◆ Task item
Quote all lines below exactly. Images stay out.

◆ Material shown
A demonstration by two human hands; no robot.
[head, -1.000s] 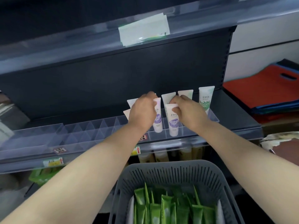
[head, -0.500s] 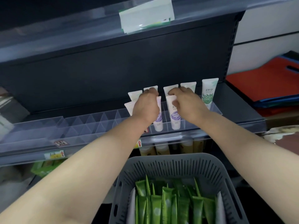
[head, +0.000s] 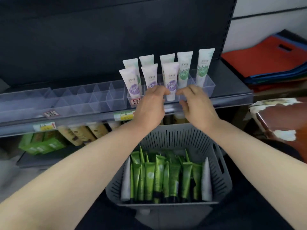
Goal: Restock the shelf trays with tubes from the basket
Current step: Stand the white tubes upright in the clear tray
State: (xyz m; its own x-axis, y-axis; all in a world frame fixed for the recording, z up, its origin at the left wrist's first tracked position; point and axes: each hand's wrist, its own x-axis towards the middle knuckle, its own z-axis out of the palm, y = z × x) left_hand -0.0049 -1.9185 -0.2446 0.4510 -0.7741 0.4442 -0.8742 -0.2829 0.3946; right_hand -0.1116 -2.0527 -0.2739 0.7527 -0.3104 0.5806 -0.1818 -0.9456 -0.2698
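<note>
Several white tubes stand upright in the clear shelf tray [head: 206, 87]: purple-labelled ones in front [head: 171, 77] and green-labelled ones [head: 203, 65] behind and to the right. My left hand [head: 150, 105] and my right hand [head: 196, 103] hover just in front of the tray, fingers loosely curled and apart, holding nothing. Below them a grey slotted basket [head: 221, 173] holds several green tubes [head: 159, 176] and a white tube at each side.
Empty clear tray compartments [head: 83, 98] run along the shelf to the left. Boxes and tubes sit on the lower shelf [head: 49, 141]. Red and blue bags [head: 269, 58] lie to the right, above a worn brown surface [head: 282, 117].
Both hands have let go of the purple-labelled tubes and drawn back and down from the tray. The tubes stay standing in their slots.
</note>
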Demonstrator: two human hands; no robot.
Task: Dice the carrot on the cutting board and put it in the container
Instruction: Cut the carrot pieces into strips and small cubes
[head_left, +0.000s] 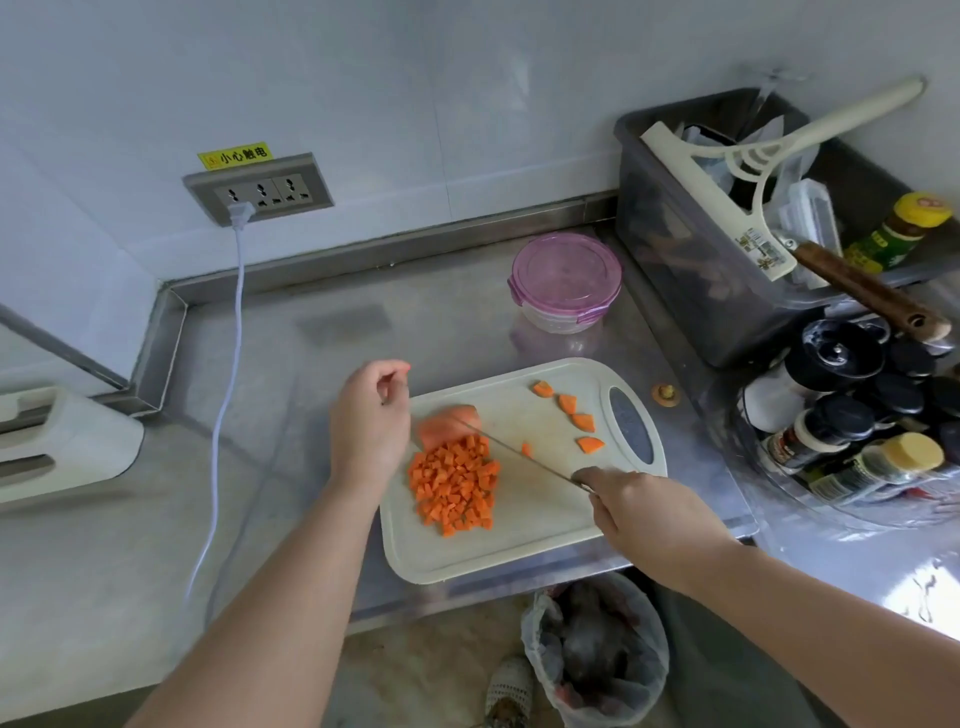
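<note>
A heap of diced carrot lies on the left half of the white cutting board. Several larger carrot pieces are strewn near the board's far right end. My right hand grips the handle of a knife; its blade runs diagonally across the board and its broad side reflects orange just behind the heap. My left hand hovers at the board's left edge with loosely curled fingers and holds nothing. The round container, with its purple lid on, stands behind the board.
A grey bin with utensils sits at the back right, and a rack of spice jars stands right of the board. A white cable hangs from the wall socket. A carrot end lies on the counter. A lined trash bin is on the floor below.
</note>
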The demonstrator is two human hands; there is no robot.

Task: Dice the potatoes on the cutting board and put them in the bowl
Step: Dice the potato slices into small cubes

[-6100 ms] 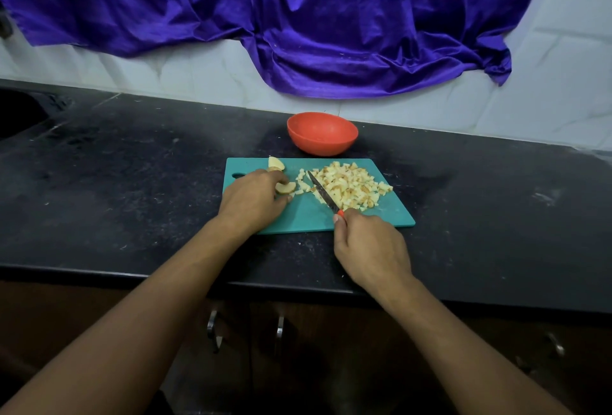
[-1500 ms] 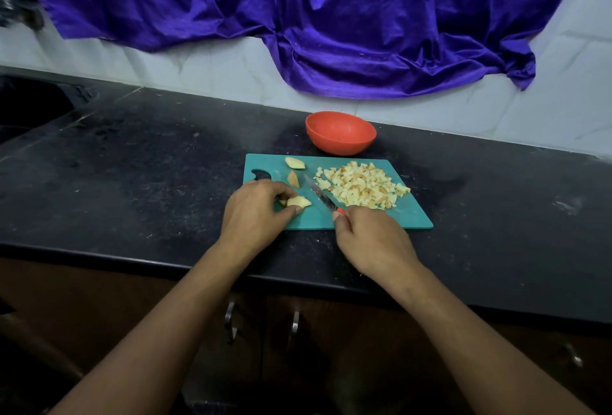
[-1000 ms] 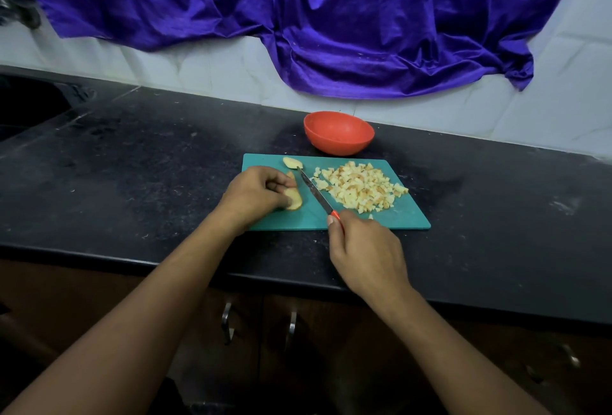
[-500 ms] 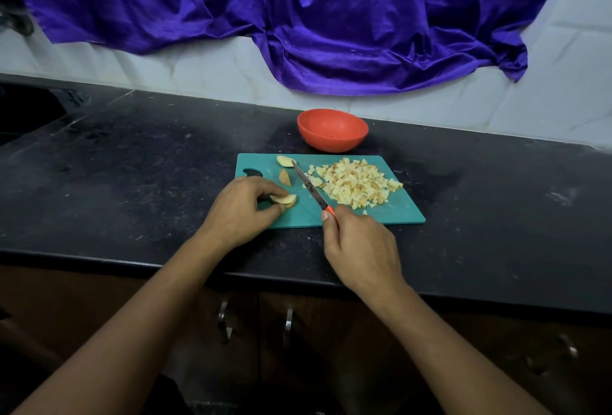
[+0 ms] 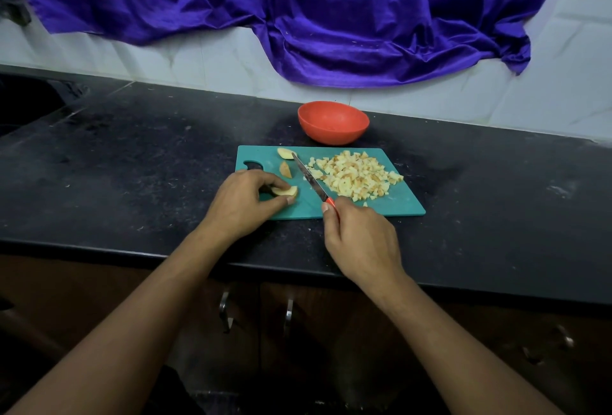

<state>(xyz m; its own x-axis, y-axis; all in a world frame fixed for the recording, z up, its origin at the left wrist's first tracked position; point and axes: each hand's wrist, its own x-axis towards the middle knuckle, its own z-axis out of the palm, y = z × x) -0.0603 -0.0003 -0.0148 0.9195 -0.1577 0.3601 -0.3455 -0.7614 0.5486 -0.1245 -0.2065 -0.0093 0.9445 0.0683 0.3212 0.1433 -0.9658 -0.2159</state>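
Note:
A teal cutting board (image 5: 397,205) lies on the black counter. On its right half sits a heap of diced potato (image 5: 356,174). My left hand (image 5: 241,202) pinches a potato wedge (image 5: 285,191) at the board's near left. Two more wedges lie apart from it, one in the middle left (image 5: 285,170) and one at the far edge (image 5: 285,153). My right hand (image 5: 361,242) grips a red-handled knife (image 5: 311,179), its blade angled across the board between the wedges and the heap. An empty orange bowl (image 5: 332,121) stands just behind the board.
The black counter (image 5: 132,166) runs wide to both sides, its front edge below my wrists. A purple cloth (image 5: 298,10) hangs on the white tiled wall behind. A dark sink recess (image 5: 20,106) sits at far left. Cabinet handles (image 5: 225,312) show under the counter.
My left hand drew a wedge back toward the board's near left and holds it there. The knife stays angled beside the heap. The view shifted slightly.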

◆ Exercise answer
A demonstration by two human hands; no robot.
[head, -1.000s] 
[head, -0.500s] 
[head, +0.000s] 
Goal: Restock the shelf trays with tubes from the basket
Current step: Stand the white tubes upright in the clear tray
State: (xyz m; its own x-axis, y-axis; all in a world frame fixed for the recording, z up, its origin at the left wrist's first tracked position; point and axes: each hand's wrist, its own x-axis towards the middle knuckle, its own z-axis out of the palm, y = z × x) left_hand -0.0049 -1.9185 -0.2446 0.4510 -0.7741 0.4442 -0.8742 -0.2829 0.3946; right_hand -0.1116 -2.0527 -0.2739 0.7527 -0.3104 0.5806 -0.1818 -0.9456 -0.2698
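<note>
Several white tubes stand upright in the clear shelf tray [head: 206, 87]: purple-labelled ones in front [head: 171, 77] and green-labelled ones [head: 203, 65] behind and to the right. My left hand [head: 150, 105] and my right hand [head: 196, 103] hover just in front of the tray, fingers loosely curled and apart, holding nothing. Below them a grey slotted basket [head: 221, 173] holds several green tubes [head: 159, 176] and a white tube at each side.
Empty clear tray compartments [head: 83, 98] run along the shelf to the left. Boxes and tubes sit on the lower shelf [head: 49, 141]. Red and blue bags [head: 269, 58] lie to the right, above a worn brown surface [head: 282, 117].
Both hands have let go of the purple-labelled tubes and drawn back and down from the tray. The tubes stay standing in their slots.
</note>
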Demonstrator: two human hands; no robot.
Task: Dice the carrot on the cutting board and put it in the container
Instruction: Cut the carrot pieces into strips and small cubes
[head_left, +0.000s] 
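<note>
A heap of diced carrot lies on the left half of the white cutting board. Several larger carrot pieces are strewn near the board's far right end. My right hand grips the handle of a knife; its blade runs diagonally across the board and its broad side reflects orange just behind the heap. My left hand hovers at the board's left edge with loosely curled fingers and holds nothing. The round container, with its purple lid on, stands behind the board.
A grey bin with utensils sits at the back right, and a rack of spice jars stands right of the board. A white cable hangs from the wall socket. A carrot end lies on the counter. A lined trash bin is on the floor below.
</note>
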The demonstrator is two human hands; there is no robot.

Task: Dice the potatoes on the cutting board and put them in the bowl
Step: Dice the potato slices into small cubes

[-6100 ms] 
[-1500 ms] 
[-1000 ms] 
[-500 ms] 
[+0 ms] 

<state>(xyz m; its own x-axis, y-axis; all in a world frame fixed for the recording, z up, its origin at the left wrist's first tracked position; point and axes: each hand's wrist, its own x-axis towards the middle knuckle, its own z-axis out of the palm, y = z × x) -0.0603 -0.0003 -0.0148 0.9195 -0.1577 0.3601 -0.3455 -0.7614 0.5486 -0.1245 -0.2065 -0.0093 0.9445 0.0683 0.3212 0.1433 -0.9658 -0.2159</state>
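Note:
A teal cutting board (image 5: 397,205) lies on the black counter. On its right half sits a heap of diced potato (image 5: 356,174). My left hand (image 5: 241,202) pinches a potato wedge (image 5: 285,191) at the board's near left. Two more wedges lie apart from it, one in the middle left (image 5: 285,170) and one at the far edge (image 5: 285,153). My right hand (image 5: 361,242) grips a red-handled knife (image 5: 311,179), its blade angled across the board between the wedges and the heap. An empty orange bowl (image 5: 332,121) stands just behind the board.
The black counter (image 5: 132,166) runs wide to both sides, its front edge below my wrists. A purple cloth (image 5: 298,10) hangs on the white tiled wall behind. A dark sink recess (image 5: 20,106) sits at far left. Cabinet handles (image 5: 225,312) show under the counter.
My left hand drew a wedge back toward the board's near left and holds it there. The knife stays angled beside the heap. The view shifted slightly.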

This completes the exercise.